Une fois qu'on aura maîtrisé l'IA dans ce domaine, que va-t-elle apporter ? D'abord, la possibilité pour les étudiants et les élèves de travailler davantage par eux-mêmes, ou en interaction avec l'IA, en complément avec le travail des enseignants. L'IA pourrait détecter d'elle-même les points de faiblesse et les exercices qu'on a besoin de poser à l'élève, et ainsi réaliser le rêve d'une éducation personnalisée. En quelque sorte, autant de petits précepteurs qui donneraient un enseignement adapté.

L'IA peut aussi aider l'enseignant à évaluer les étudiants ou à détecter des étudiants qui ont des troubles : dyslexie, autisme caché... L'absence de détection précoce peut être un obstacle à une prise en charge appropriée.

Il faut aussi rappeler qu'il convient toujours d'agir de façon bienveillante en la matière. Ces évaluations précoces ne cherchent pas à juger l'élève ni à décider de leur avenir. Elles visent à mettre en place une aide, une stratégie appropriée.

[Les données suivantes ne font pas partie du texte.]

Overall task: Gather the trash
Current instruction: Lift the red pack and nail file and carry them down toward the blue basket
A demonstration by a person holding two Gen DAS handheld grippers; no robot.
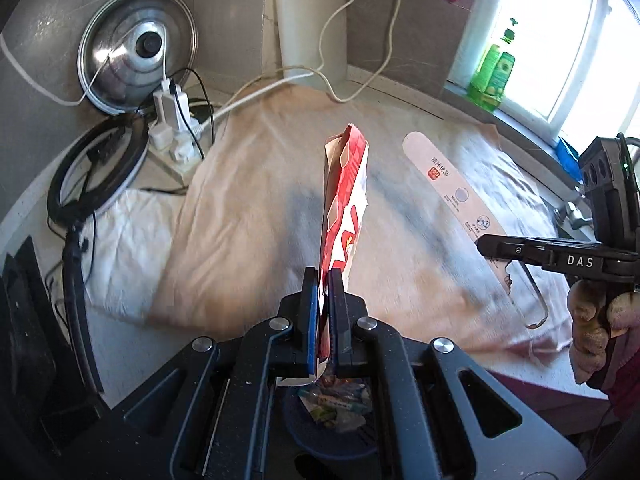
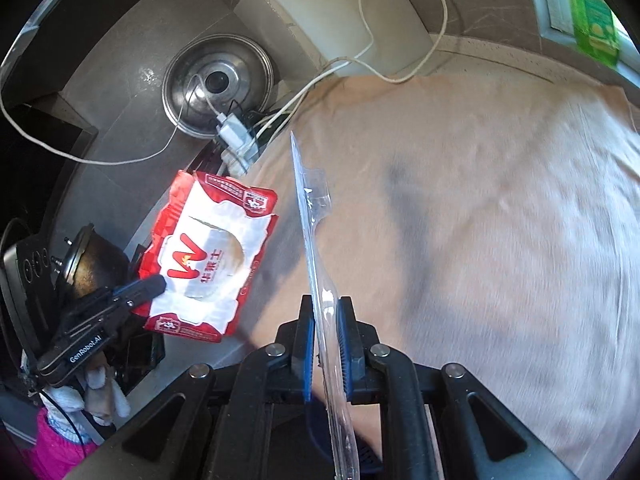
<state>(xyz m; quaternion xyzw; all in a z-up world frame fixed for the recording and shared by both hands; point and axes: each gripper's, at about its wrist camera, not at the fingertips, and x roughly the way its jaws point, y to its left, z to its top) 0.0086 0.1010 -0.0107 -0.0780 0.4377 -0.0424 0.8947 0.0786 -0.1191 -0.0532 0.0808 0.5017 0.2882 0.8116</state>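
Trash is in both grippers: the left gripper [image 1: 324, 316] is clamped on a torn red-and-white wrapper [image 1: 344, 208], and the right gripper [image 2: 325, 344] pinches a clear plastic package [image 2: 316, 248], both held above the table [image 1: 120, 344]. A blue bin [image 1: 332, 424] holding scraps shows below the left gripper, so dropping both pieces in seems to be what remains. The table's peach cloth [image 2: 500, 240] looks cleared; a pot lid [image 1: 136, 48] and chargers sit at its far left corner, a window at the right edge.

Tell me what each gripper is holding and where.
Left gripper pinches the red-and-white wrapper by its lower edge; right gripper clamps the clear plastic packaging near its lower end.
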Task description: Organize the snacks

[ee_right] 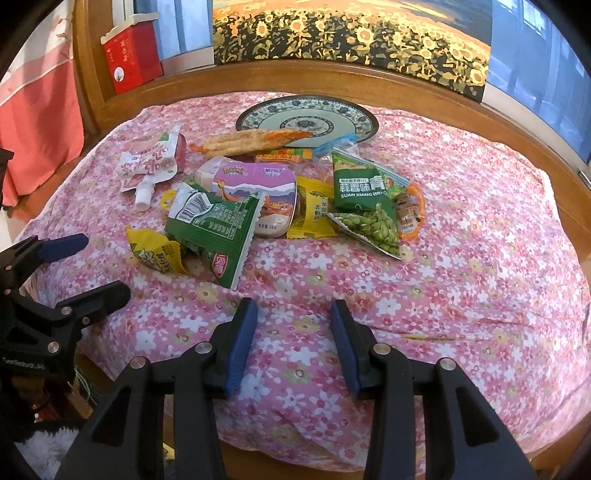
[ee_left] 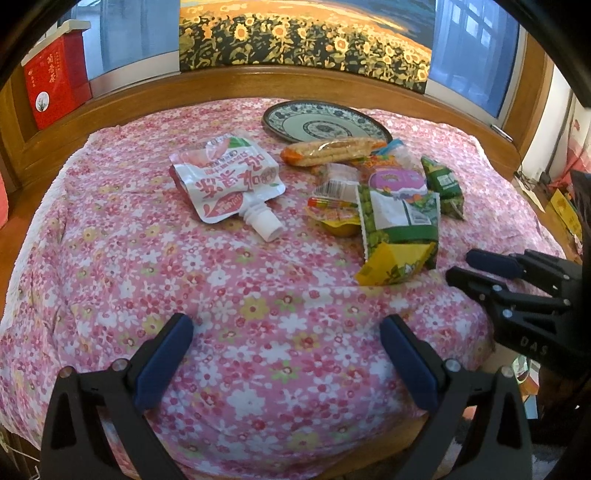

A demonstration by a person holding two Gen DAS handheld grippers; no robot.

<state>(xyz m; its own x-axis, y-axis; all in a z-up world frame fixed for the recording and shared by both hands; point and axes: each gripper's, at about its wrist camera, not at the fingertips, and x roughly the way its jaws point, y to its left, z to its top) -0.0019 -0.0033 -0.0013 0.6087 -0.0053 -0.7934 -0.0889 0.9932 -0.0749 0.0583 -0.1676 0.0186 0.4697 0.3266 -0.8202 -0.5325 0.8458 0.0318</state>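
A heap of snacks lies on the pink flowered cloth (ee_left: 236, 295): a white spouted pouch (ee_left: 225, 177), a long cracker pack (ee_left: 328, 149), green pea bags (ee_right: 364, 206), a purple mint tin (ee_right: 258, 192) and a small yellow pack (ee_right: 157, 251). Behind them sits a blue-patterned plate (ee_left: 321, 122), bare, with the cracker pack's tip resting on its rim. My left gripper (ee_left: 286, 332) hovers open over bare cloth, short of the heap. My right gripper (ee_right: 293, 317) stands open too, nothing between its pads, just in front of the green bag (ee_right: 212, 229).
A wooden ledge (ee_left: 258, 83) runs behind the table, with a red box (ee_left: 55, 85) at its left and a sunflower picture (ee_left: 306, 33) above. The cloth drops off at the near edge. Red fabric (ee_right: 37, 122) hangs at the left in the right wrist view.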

Il y a une autre difficulté fondamentale, qui va au-delà de l'éducation. L'IA est souvent conçue pour nous aider, aller au-devant de nos désirs, nous simplifier la tâche. Mais en matière d'éducation, vous avez besoin de faire des efforts et qu'on vous pose des défis. Des exercices dont on connaît déjà la solution, des programmes culturels qui vous plaisent et que vous connaissez déjà ne font ni progresser ni évoluer les individus. Comme l'IA est conçue au départ à partir d'exemples, le danger du conservatisme est presque inhérent à la technologie. Le jour où l'on viendra vous servir tout ce dont vous avez envie, vous ne ferez plus aucun effort. L'éducation, c'est aussi une affaire d'effort.

À titre personnel, je place beaucoup d'espoirs dans les techniques dites « adversariales », dont Yann LeCun a dit que c'était la meilleure idée en IA sur la dernière décennie. Vous avez non pas un mais deux outils d'intelligence artificielle qui sont en dialectique l'un et l'autre, comme un maître et un élève. L'élève cherche à prouver au maître qu'il est très fort en donnant la réponse à toutes les questions, le maître cherche à piéger l'élève en lui posant des questions difficiles, à la limite de ses connaissances. Ces techniques ont donné des résultats spectaculaires récemment. Ce sera peut-être un modèle d'IA capable de défier les élèves plutôt que de leur servir systématiquement ce dont ils ont envie.

Sur la question de la diffusion du rapport, il est très orienté vers l'action publique. Un lexique de vulgarisation a été rédigé à sa suite. À présent, nous avons en tête un ouvrage sur l'IA pour le grand public. Je signale aussi que, dans le cadre d'un groupe de travail entre l'Académie des sciences et l'Académie de médecine, nous allons éditer, notamment avec mon collègue médecin Bernard Nordlinger, un ouvrage qui comprendra de nombreuses contributions sur le thème plus spécifique de la santé.